Sobrevive ainda a questão de Chipre – ilha dividida entre Chipre, país da União e a República Turca de Chipre do Norte – um problema internacional cuja solução também não se vislumbra.

Recorde-se que Israel e a Turquia já foram aliados próximos, mas, em 2010, dez cidadãos turcos foram mortos num confronto com forças israelitas quando uma flotilha turca tentou furar o bloqueio egípcio-israelita à Faixa de Gaza para fazer chegar auxílio – o que deitou por terra o entendimento entre ambos. Recep Erdogan nunca fez nada para fazer regressar o entendimento e Israel optou por responder da mesma forma.

Os dois países chegaram a tentar um acordo de reconciliação mediado pelos Estados Unidos em 2016, mas esses esforços esbarraram contra a decisão norte-americana de reconhecer Jerusalém como capital de Israel, facto que o regime turco repudiou por liminarmente.

Israel acusa a Turquia de acolher vários líderes do Hamas – grupo palestiniano que Tela Vive considera terrorista – sendo certo que Erdogan reuniu com o líder máximo do grupo, Ismail Haniyeh, em dezembro de 2019.

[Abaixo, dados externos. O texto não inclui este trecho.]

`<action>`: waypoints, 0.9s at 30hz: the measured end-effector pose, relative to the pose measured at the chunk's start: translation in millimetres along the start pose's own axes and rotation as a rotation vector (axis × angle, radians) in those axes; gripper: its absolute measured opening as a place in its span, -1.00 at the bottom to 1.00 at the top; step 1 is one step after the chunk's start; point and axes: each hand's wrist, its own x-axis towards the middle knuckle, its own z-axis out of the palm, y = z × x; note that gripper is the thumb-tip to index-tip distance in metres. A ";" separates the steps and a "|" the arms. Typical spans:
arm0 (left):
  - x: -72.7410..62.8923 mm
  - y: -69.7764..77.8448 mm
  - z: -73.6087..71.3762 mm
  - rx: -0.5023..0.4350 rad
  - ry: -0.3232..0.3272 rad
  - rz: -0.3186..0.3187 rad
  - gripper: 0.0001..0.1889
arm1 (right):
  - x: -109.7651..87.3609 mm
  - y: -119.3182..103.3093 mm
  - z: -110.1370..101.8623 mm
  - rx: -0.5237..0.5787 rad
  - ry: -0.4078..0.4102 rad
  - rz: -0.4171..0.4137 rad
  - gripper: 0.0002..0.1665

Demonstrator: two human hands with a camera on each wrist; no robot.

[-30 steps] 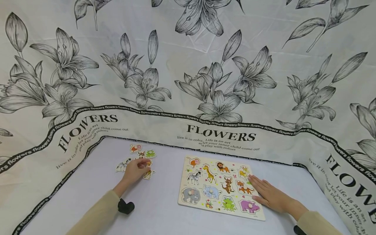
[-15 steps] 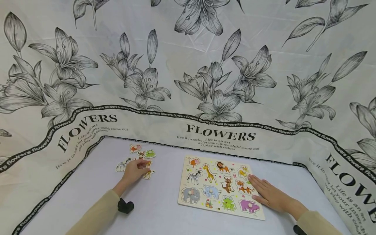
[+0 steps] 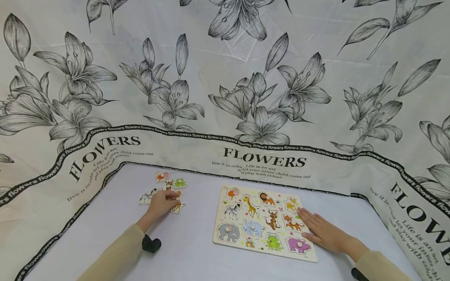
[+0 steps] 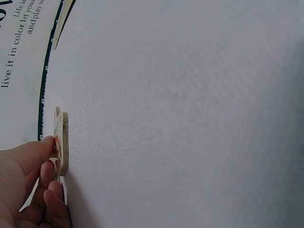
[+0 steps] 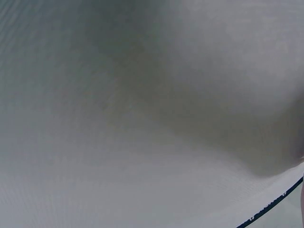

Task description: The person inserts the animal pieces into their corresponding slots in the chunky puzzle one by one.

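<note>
Giraffe piece (image 3: 177, 208) on white table (image 3: 197, 249), left of puzzle board (image 3: 242, 238); left hand (image 3: 159, 204) pinches it, thumb and fingers nearly together. Zebra piece (image 3: 145, 198), monkey piece (image 3: 162, 177), frog piece (image 3: 179, 183) close by. Right hand (image 3: 322, 233), fingers straight, rests on board's right edge, gripping nothing.

Giraffe (image 3: 177, 206) pinched in your left hand (image 3: 161, 204), board (image 3: 260, 243) under your right hand (image 3: 325, 234).
The giraffe, yellow with brown patches and a pale rim, points its head at the tabletop's (image 3: 193, 242) far edge, towards the far left corner; the pale wooden board, covered in animals, lies flat right of middle, near that edge.
</note>
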 end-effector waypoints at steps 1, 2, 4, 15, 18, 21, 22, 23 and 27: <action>0.2 0.1 0.0 0.001 -0.002 -0.002 -0.82 | 0.3 -0.6 -0.7 0.012 -0.006 0.011 -0.23; 0.4 -0.1 -0.1 0.002 -0.005 -0.001 -0.82 | 0.5 -0.7 -1.0 0.013 -0.014 0.016 -0.23; 0.8 -0.3 -0.2 0.008 -0.008 0.005 -0.83 | 0.8 -1.4 -1.5 0.015 -0.027 0.022 -0.23; 1.4 -1.2 -0.5 0.039 -0.008 0.024 -0.84 | 1.6 0.3 1.1 0.031 -0.028 0.031 -0.23; 1.4 -0.8 -1.3 0.045 -0.003 0.037 -0.84 | 1.5 1.0 2.1 0.026 -0.017 0.026 -0.23; 1.3 0.7 -3.1 0.048 0.014 0.043 -0.83 | 1.8 -0.2 0.7 0.027 -0.020 0.025 -0.23; 1.2 1.4 -3.9 0.049 0.021 0.047 -0.83 | 1.9 -0.7 0.1 0.034 -0.025 0.028 -0.23; 1.3 1.9 -4.5 0.050 0.030 0.049 -0.83 | 1.8 -0.6 0.2 0.031 -0.027 0.029 -0.23; 0.5 4.4 -6.8 0.051 0.055 0.073 -0.83 | 1.2 0.8 1.7 0.006 -0.013 0.016 -0.23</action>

Para tentar rodear o problema e impedir-se de permanecer sozinha na região face ao avolumar da força dos seus oponentes, a Turquia está a testar a possibilidade de uma aproximação ao Egipto. O ministro das Relações Exteriores da Turquia, Mevlüt Çavusoglu, anunciou esta sexta-feira que o seu país e o Egipto retomaram os contatos após anos de rivalidade: “Temos mantido contatos ao nível de organizações da inteligência e do Ministério das Relações Exteriores. Estamos a conduzir negociações e a seguir um roteiro definido”, disse o chefe da diplomacia turca.